Alors que Mme Pieters a du mal à accepter l'aide de qui que ce soit (en particulier de ses enfants), elle me parle d'Élise avec une touche de satisfaction dans la voix : « Elle est chez elle ici. C'est elle qui dit ce qu'il faut faire. Moi, je suis très contente qu'elle vienne et elle, elle est très contente de venir chez moi. Ce matin, elle a mis mes bas, c'était vraiment gentil. » De son côté aussi, Élise aime beaucoup aller chez Mme Pieters, heureuse d'essayer que « tout soit confortable pour elle » comme elle le dira en réunion d'équipe. Elle y explique ce qu'elle y fait : « Elle devient plus confuse, confond parfois le jour et la nuit. Elle a parfois des problèmes d'incontinence, alors, je fais moi-même des lessives. Sinon, elle met tout comme ça [avec des selles] dans la machine. Alors je prends des initiatives. » La responsable d'équipe : « Des lessives ? C'est aux aides familiales à le faire ! ». Élise : « Avec moi, elle est habituée. Cela passe mieux. L'autre jour, elle était à moitié habillée, elle ne savait plus où elle était. Après 30 minutes, ça allait mieux. Depuis 3 semaines, j'en ai parlé à la famille ; il y a des petites choses qu'elle accepte de moi. Quand j'en ai parlé à sa fille, l'ennui, c'est qu'elle était là. Je ne voulais pas la dégrader, l'humilier en parlant trop clairement. (…) Quand j'arrive, je mets de la crème sur ses pieds, puis je mets ses bas ; ce sont de petites choses. Avec elle, si on l'écoute, alors ça passe. »
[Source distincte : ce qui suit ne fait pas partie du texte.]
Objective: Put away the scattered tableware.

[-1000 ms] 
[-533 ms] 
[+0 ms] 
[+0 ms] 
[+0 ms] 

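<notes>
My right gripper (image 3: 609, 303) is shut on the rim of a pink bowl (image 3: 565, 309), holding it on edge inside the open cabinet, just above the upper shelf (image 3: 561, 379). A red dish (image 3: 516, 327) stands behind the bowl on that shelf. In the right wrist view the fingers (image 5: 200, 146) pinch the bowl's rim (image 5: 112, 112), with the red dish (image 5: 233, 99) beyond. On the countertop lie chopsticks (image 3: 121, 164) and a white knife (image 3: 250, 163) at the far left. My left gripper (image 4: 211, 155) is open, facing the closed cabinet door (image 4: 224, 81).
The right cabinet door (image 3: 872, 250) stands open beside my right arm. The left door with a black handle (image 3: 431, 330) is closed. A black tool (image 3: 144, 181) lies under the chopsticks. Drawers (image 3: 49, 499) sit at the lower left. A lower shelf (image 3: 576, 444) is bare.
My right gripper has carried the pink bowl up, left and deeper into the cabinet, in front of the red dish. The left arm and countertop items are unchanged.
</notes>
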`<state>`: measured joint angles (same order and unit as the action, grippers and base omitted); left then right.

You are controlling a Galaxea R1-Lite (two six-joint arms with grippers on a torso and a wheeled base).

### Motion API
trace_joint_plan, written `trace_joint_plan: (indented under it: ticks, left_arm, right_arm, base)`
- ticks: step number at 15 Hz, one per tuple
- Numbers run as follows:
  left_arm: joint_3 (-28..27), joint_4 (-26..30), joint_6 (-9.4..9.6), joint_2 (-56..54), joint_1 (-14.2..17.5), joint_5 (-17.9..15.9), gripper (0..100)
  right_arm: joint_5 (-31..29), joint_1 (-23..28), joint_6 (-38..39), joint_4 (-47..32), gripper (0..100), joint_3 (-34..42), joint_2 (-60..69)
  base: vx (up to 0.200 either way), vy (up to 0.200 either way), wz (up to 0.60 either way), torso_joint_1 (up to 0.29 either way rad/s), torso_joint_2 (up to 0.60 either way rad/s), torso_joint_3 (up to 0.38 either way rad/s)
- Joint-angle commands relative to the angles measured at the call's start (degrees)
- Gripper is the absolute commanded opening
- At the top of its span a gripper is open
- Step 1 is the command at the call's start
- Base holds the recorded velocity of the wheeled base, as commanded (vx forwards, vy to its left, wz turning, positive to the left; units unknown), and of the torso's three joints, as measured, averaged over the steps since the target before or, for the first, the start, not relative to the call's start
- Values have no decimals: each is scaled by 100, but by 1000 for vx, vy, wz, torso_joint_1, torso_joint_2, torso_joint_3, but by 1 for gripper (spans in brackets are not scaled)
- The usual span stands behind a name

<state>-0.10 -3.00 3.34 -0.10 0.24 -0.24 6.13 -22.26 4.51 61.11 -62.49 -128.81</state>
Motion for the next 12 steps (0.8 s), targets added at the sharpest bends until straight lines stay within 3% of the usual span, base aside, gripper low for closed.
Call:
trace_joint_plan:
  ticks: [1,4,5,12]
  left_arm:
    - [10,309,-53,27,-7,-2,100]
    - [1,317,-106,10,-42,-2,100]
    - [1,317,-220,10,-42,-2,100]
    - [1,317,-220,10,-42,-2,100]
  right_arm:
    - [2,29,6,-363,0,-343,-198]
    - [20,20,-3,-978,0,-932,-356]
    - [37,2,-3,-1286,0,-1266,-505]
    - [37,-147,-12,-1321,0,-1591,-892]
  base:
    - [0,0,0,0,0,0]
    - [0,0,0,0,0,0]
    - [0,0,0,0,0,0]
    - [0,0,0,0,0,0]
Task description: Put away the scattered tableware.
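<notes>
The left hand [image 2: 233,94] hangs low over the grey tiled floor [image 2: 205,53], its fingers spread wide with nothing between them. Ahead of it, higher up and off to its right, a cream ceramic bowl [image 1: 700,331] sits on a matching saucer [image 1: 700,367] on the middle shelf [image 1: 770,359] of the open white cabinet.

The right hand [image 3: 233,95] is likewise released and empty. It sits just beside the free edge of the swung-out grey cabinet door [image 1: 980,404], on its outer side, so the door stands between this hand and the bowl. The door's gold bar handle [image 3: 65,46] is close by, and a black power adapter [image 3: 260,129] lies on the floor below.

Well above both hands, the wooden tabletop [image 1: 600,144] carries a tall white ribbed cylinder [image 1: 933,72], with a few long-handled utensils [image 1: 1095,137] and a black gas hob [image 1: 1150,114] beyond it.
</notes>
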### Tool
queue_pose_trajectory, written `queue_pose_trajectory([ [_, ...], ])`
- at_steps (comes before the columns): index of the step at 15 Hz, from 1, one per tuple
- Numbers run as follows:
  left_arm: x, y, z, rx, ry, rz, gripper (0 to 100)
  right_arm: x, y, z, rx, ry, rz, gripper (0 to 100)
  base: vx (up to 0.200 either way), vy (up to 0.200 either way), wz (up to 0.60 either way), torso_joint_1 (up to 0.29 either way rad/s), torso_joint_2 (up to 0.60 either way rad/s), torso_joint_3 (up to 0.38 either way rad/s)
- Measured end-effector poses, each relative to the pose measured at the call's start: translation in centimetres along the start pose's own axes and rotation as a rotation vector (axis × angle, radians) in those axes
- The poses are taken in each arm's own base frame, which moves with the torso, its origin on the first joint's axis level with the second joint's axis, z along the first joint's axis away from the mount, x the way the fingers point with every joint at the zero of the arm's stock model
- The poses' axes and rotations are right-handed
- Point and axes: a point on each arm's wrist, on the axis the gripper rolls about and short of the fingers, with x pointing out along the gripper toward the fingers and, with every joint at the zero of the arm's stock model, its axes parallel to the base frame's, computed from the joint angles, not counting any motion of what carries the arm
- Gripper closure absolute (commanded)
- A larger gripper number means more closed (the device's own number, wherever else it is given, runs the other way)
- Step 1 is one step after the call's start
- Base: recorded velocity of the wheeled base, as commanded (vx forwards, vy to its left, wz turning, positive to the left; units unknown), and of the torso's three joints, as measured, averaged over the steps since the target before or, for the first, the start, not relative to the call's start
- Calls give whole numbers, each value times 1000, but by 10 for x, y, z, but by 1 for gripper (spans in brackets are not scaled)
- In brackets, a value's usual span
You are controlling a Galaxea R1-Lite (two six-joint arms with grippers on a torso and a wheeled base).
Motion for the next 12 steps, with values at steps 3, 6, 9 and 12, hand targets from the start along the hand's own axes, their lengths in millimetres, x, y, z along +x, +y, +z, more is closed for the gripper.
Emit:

Comme on l'avait vu avec Khadija, l'aide-ménagère des Levesque (voir chapitre 1), une conception intégrée de l'aide permet à l'aide-ménagère de prendre des initiatives et de donner sens à son travail, en oubliant de parler de l'entretien ménager, sa fonction principale. Cet investissement particulier d'Élise n'a rien à voir avec la prise de pouvoir des gouvernantes : c'est avec délicatesse qu'elle intervient auprès de Mme Pieters, c'est bien avec elle et non avec les proches que s'est nouée la relation. Ceux·lles-ci sont très reconnaissant·e·s du rôle qu'elle joue auprès de leur mère mais n'en sont pas les initiateur·trice·s. Des informations circulent qui permettent de mieux cerner les difficultés évolutives de Mme Pieters, Élise contribuant ainsi au taking care about.